As AI models swell to ever-greater scales, governments and large enterprises are placing unprecedented emphasis on data sovereignty and regulatory compliance. At re:Invent 2025, AWS unveiled its new AI Factories service—an offering that deploys AWS’s full AI infrastructure, including the latest NVIDIA accelerated computing platforms and AWS’s own Trainium chips, directly into customers’ on-premises data centers, enabling them to rapidly establish high-performance, compliant, and sovereignty-aligned AI compute environments.
AWS noted that for regulated industries and the public sector, building vast AI infrastructure in-house demands enormous capital expenditure and lengthy procurement cycles. The core philosophy behind AI Factories is to move AWS’s complete AI stack—spanning high-speed networking, storage, security, and services such as Bedrock and SageMaker—straight into the customer’s facility, operated entirely by AWS.
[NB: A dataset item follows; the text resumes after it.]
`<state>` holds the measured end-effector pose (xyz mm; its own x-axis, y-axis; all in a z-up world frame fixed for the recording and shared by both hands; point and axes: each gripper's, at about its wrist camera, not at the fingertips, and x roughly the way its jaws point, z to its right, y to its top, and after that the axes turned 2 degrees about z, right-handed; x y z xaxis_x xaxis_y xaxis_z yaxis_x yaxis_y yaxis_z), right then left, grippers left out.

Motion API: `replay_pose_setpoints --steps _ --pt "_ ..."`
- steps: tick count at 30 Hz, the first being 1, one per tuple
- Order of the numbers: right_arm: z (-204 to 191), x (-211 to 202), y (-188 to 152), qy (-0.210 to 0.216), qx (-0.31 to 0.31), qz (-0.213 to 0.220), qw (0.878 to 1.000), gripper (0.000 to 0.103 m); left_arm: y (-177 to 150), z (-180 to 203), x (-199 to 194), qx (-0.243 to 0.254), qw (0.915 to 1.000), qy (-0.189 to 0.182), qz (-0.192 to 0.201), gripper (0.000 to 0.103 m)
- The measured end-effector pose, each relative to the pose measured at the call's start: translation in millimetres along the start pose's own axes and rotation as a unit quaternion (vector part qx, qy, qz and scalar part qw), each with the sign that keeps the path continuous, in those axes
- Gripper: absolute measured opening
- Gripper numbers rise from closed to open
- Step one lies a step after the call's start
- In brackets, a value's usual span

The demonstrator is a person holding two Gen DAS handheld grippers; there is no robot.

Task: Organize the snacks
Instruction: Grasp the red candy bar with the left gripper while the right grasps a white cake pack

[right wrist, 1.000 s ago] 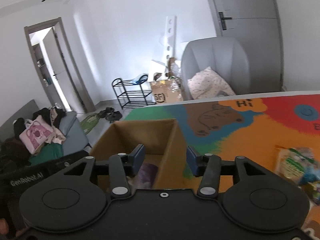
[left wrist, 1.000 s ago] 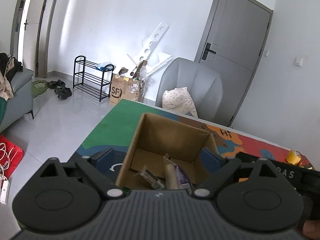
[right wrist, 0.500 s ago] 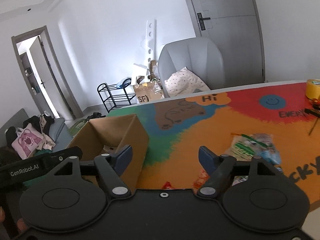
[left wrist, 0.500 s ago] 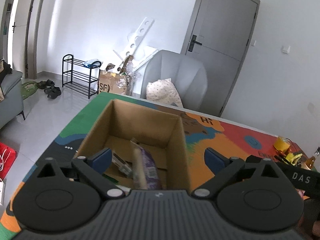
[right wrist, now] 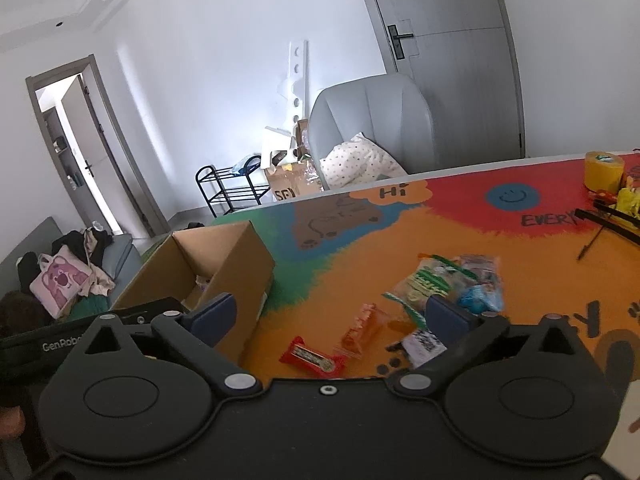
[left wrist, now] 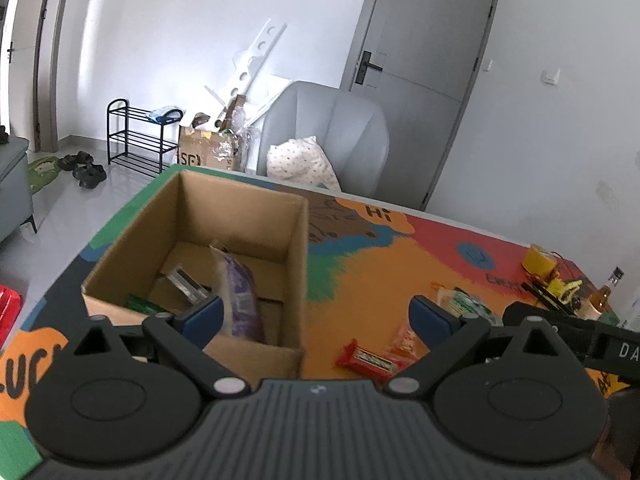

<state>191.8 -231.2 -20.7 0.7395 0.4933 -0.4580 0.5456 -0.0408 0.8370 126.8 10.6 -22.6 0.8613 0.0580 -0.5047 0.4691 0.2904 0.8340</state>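
An open cardboard box (left wrist: 224, 216) (right wrist: 224, 256) stands on the colourful table mat, holding a purple packet (left wrist: 240, 292) and a clear-wrapped snack (left wrist: 186, 282). Right of it lie a red candy bar (left wrist: 366, 358) (right wrist: 312, 358), an orange packet (right wrist: 360, 330) (left wrist: 404, 340), a green-and-white bag (right wrist: 430, 280) (left wrist: 460, 302) and a blue packet (right wrist: 480, 296). My left gripper (left wrist: 316, 316) is open and empty, above the box's right wall. My right gripper (right wrist: 328, 316) is open and empty, above the loose snacks, right of the box.
A yellow tape roll (right wrist: 604, 170), yellow clips and black tools (right wrist: 612, 212) lie at the far right of the mat. A grey armchair with a dotted cushion (left wrist: 300, 160) stands behind the table. The table's left edge runs beside the box.
Both grippers have swung right, away from the box toward the loose snacks. The right gripper's jaws have widened. The box has shifted left in both views.
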Motion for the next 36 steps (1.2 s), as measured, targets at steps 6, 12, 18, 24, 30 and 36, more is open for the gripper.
replay_pose_setpoints --steps 6,12,18,24,30,36 --pt "24.7 -10.3 -2.3 -0.007 0.018 0.003 1.0 0.103 -5.4 17.5 2.1 0.01 0.9998 -0.014 -0.012 0.098" --pt "54.1 -6.6 -11.5 -0.02 0.035 -0.01 0.999 0.103 -14.1 31.9 9.6 0.007 0.999 -0.036 -0.024 0.098" --pt "71.8 5.2 -22.8 -0.015 0.036 -0.024 0.999 0.096 -24.5 46.0 20.7 -0.001 0.9989 -0.038 -0.026 0.096" --pt "77.8 19.0 -31.5 0.006 0.003 -0.039 0.999 0.078 -40.1 56.5 35.1 -0.012 0.9984 -0.043 -0.035 0.085" --pt "82.0 33.9 -36.0 0.035 -0.015 -0.055 0.998 0.062 -52.0 57.9 57.4 -0.035 0.997 -0.035 -0.06 0.062" --pt "86.4 53.5 -40.3 0.035 -0.022 -0.064 0.997 0.063 -59.9 61.1 76.0 -0.034 0.9959 -0.033 -0.078 0.06"
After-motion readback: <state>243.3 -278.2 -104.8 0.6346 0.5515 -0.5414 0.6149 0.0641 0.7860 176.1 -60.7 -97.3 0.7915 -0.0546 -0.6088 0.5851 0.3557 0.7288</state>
The result functions effectively as a Private AWS Region: customers leverage their existing power and space while gaining access to AWS-managed services and model catalogs, eliminating the need to negotiate licensing with multiple vendors. This dramatically shortens deployment timelines and ensures adherence to data-localization requirements.
On the hardware side, AWS is deepening its partnership with NVIDIA. AI Factories will integrate NVIDIA’s full-stack AI software and accelerated computing platforms, including support for the latest NVIDIA Grace Blackwell architecture and the forthcoming NVIDIA Vera Rubin platform.
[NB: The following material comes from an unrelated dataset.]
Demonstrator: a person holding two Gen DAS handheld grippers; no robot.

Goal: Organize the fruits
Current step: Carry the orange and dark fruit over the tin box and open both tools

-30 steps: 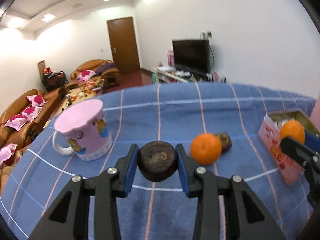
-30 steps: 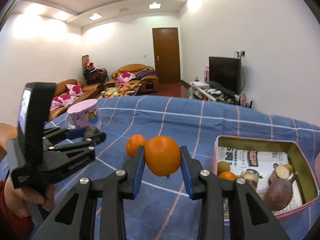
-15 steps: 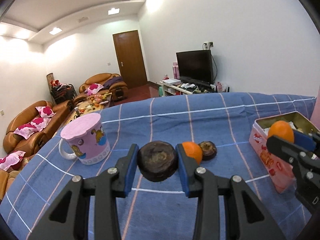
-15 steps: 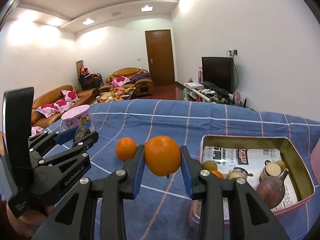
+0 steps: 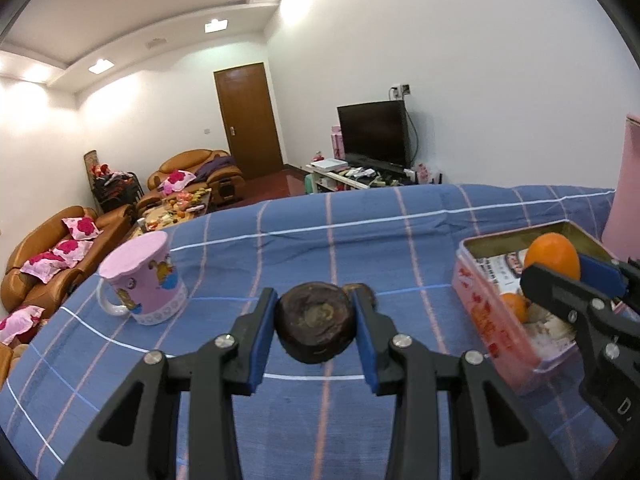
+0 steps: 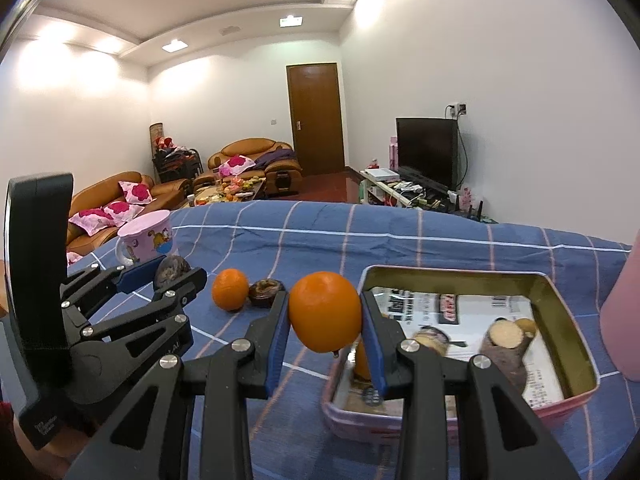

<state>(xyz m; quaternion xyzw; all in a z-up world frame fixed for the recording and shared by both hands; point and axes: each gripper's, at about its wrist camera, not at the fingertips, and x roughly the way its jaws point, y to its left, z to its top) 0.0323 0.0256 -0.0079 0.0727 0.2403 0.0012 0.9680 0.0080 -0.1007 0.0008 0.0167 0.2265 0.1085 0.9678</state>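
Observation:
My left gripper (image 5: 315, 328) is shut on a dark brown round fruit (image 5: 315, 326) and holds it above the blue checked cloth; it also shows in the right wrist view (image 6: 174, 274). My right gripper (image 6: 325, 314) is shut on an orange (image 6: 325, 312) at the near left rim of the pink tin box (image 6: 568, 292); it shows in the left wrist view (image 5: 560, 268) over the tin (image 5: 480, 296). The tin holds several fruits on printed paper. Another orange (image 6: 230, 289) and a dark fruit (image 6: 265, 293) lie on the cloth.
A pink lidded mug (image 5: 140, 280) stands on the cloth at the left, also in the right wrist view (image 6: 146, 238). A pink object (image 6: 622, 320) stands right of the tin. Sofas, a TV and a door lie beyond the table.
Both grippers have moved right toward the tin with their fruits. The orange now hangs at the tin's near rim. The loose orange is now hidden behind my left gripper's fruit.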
Furthermore, AWS confirmed that its next-generation Trainium4 chips will support NVIDIA NVLink Fusion, meaning that—following Qualcomm, MediaTek, and Intel—AWS will also join the NVLink Fusion ecosystem. This enables tighter interoperability between Trainium, Graviton processors, and NVIDIA GPUs within shared architectures, granting customers far greater flexibility in designing heterogeneous AI acceleration systems.
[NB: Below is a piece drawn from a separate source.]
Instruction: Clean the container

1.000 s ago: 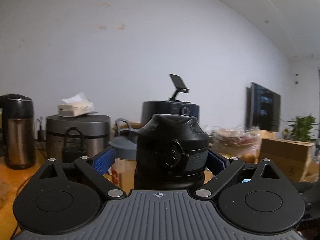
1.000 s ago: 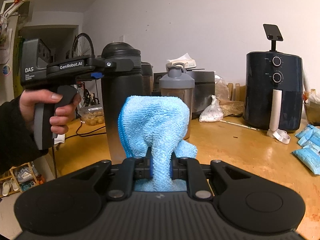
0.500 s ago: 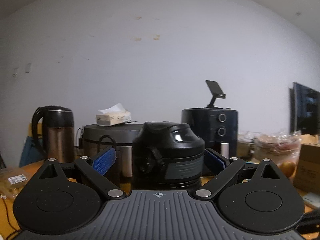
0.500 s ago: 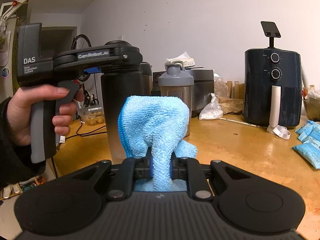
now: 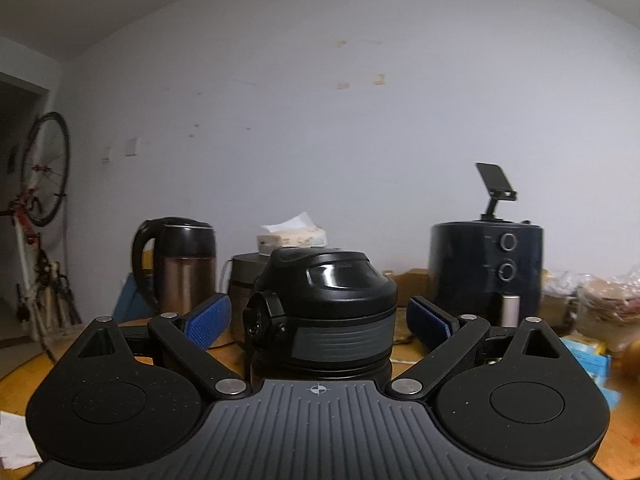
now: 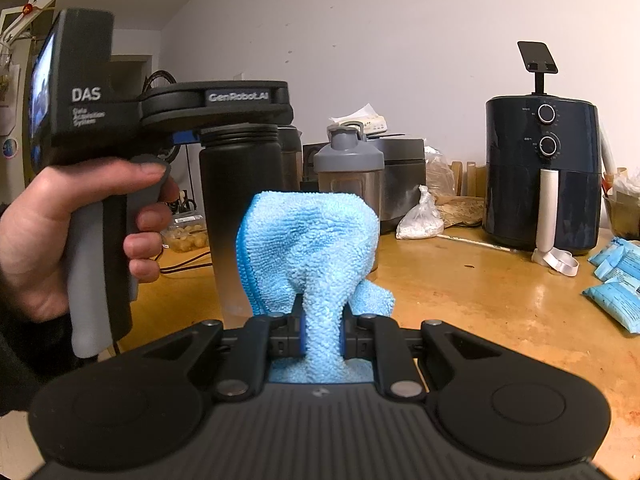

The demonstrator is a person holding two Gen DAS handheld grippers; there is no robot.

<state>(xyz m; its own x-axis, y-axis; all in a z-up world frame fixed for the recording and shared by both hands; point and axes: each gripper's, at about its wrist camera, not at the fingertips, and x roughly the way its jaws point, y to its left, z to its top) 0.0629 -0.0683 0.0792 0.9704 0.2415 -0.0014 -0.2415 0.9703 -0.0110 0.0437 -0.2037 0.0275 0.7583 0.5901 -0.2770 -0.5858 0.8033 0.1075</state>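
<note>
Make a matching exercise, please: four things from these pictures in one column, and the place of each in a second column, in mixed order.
Things
1. black plastic bottle lid
2. light blue microfibre cloth
3. dark blue air fryer with two dials
4. clear shaker bottle with grey lid

Places
A. pinched in the shut right tool
B. on the wooden table, far right
C. between the blue pads of the left tool
D. partly hidden behind the cloth

Pairs: 1-C, 2-A, 3-B, 4-D

bottle [image 6: 240,216] left of cloth [image 6: 310,248], shaker [image 6: 348,172] behind, air fryer [image 6: 542,172] right
</note>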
Ian Buck, NVIDIA’s Vice President of Hyperscale and HPC, emphasized that large-scale AI compute demands an “end-to-end approach,” and that this collaboration allows AWS to deliver immense computational power directly into customer environments, freeing organizations to focus on innovation rather than integration.
Alongside the AI Factories launch, AWS introduced the Amazon EC2 P6e-GB300 UltraServers, featuring the NVIDIA GB300 NVL72 system, purpose-built for massive inference workloads capable of powering trillion-parameter reasoning models in production environments. Powered by the AWS Nitro System, these instances integrate seamlessly with Amazon EKS and other AWS services.
The first deployment of P6e-GB300 UltraServers will serve HUMAIN, backed by Saudi Arabia’s Public Investment Fund, which plans to establish the country’s first “AI Zone.” The zone will deploy up to 150,000 AI chips, including NVIDIA GB300 GPUs, all powered by AWS’s AI Factories infrastructure to support rapidly growing regional and global AI compute demands.
In addition to its work with AWS and NVIDIA, HUMAIN has also partnered with AMD and Qualcomm for AI chip supply, and announced at Snapdragon Summit 2025 the development of an AI PC in collaboration with Qualcomm—intended to advance user-centric agentic AI, while also leveraging Qualcomm’s AI acceleration platform to deploy large-scale inference infrastructure across Saudi Arabia.
Alongside the new P6e-GB300 UltraServers, AWS will continue offering P6e-GB200 UltraServers built on the GB200 NV72 system, as well as the existing Amazon EC2 P6 instances powered by the B300 and B200 platforms.